Comment 9 Filip Pizlo 2017-01-10 12:06:45 PST
Here's the new version of that re-whitening code, incorporating all of the feedback:

        if (!isMarkedConcurrently(cell)) {
            // During a full collection a store into an unmarked object that had surivived past
            // collections will manifest as a store to an unmarked PossiblyBlack object. If the
            // object gets marked at some time after this then it will go down the normal marking
            // path. So, we don't have to remember this object. We could return here. But we go
            // further and attempt to re-white the object.
            
            RELEASE_ASSERT(m_collectionScope == CollectionScope::Full);
            
            if (cell->atomicCompareExchangeCellStateStrong(CellState::PossiblyBlack, CellState::DefinitelyWhite) == CellState::PossiblyBlack) {
                // Now we protect against this race:
                //
                //     1) Object starts out black + unmarked.
                //     --> We do isMarkedConcurrently here.
                //     2) Object is marked and greyed.
                //     3) Object is scanned and blacked.
                //     --> We do atomicCompareExchangeCellStateStrong here.
                //
                // In this case we would have made the object white again, even though it should
                // be black. This check lets us correct our mistake. This relies on the fact that
                // isMarkedConcurrently converges monotonically to true.
                if (isMarkedConcurrently(cell)) {
                    // It's difficult to work out whether the object should be grey or black at
                    // this point. We say black conservatively.
                    cell->setCellState(CellState::PossiblyBlack);
                }
                
                // Either way, we can return. Most likely, the object was not marked, and so the
                // object is now labeled white. This means that future barrier executions will not
                // fire. In the unlikely even that the object had become marked, we can still
                // return anyway, since we proved that the object was not marked at the time that
                // we executed this slow path.
            }
            
            return;
        }
Comment 10 Filip Pizlo 2017-01-10 15:43:15 PST
Landed in https://trac.webkit.org/changeset/210565
Comment 11 Geoffrey Garen 2017-01-11 12:47:50 PST
> If we greyed those objects, then this is a big change in behavior.
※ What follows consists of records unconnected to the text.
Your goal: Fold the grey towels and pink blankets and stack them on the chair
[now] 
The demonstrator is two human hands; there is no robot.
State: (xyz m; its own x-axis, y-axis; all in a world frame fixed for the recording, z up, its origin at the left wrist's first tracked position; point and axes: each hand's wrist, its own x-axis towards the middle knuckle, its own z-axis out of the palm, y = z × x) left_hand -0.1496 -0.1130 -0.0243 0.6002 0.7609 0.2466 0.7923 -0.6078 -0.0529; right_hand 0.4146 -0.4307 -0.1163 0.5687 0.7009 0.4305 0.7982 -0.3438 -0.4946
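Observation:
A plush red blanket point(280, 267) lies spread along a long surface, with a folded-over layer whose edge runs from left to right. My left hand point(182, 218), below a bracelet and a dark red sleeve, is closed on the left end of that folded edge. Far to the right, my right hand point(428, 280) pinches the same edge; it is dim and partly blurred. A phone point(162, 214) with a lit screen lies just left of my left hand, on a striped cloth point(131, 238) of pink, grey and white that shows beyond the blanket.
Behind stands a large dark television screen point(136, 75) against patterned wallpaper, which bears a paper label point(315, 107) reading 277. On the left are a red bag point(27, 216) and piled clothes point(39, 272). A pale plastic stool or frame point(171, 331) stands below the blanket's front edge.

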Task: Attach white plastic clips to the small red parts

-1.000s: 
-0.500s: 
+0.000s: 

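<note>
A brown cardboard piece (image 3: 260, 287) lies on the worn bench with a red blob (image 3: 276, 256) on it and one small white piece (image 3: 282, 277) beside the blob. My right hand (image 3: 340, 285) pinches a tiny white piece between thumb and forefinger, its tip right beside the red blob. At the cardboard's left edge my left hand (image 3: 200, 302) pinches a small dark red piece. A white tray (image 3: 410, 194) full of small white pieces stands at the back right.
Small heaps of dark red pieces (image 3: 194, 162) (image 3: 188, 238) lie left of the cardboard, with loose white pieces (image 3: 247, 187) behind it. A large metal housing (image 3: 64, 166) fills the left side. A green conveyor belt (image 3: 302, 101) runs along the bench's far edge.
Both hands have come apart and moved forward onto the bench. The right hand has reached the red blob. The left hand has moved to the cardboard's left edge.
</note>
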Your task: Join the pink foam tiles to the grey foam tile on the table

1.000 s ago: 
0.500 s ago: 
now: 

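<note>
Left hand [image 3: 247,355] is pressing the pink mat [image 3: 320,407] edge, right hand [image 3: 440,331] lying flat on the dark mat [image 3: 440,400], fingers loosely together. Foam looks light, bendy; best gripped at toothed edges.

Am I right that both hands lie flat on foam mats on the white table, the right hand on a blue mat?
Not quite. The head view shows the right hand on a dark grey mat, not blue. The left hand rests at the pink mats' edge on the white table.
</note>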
Now, the
> GC will see - and visit - every dead object we store to during a full
> collection. I don't think we want that!

Every dead *old* object. New objects won't take this path because we allocate White.
Comment 12 Filip Pizlo 2017-01-11 13:49:03 PST
(In reply to comment #11)
> > If we greyed those objects, then this is a big change in behavior. Now, the
> > GC will see - and visit - every dead object we store to during a full
> > collection. I don't think we want that!
> 
> Every dead *old* object. New objects won't take this path because we
> allocate White.

Right!  In splay a stray pointer from the past might keep a huge sub tree alive. We want to be precise about this.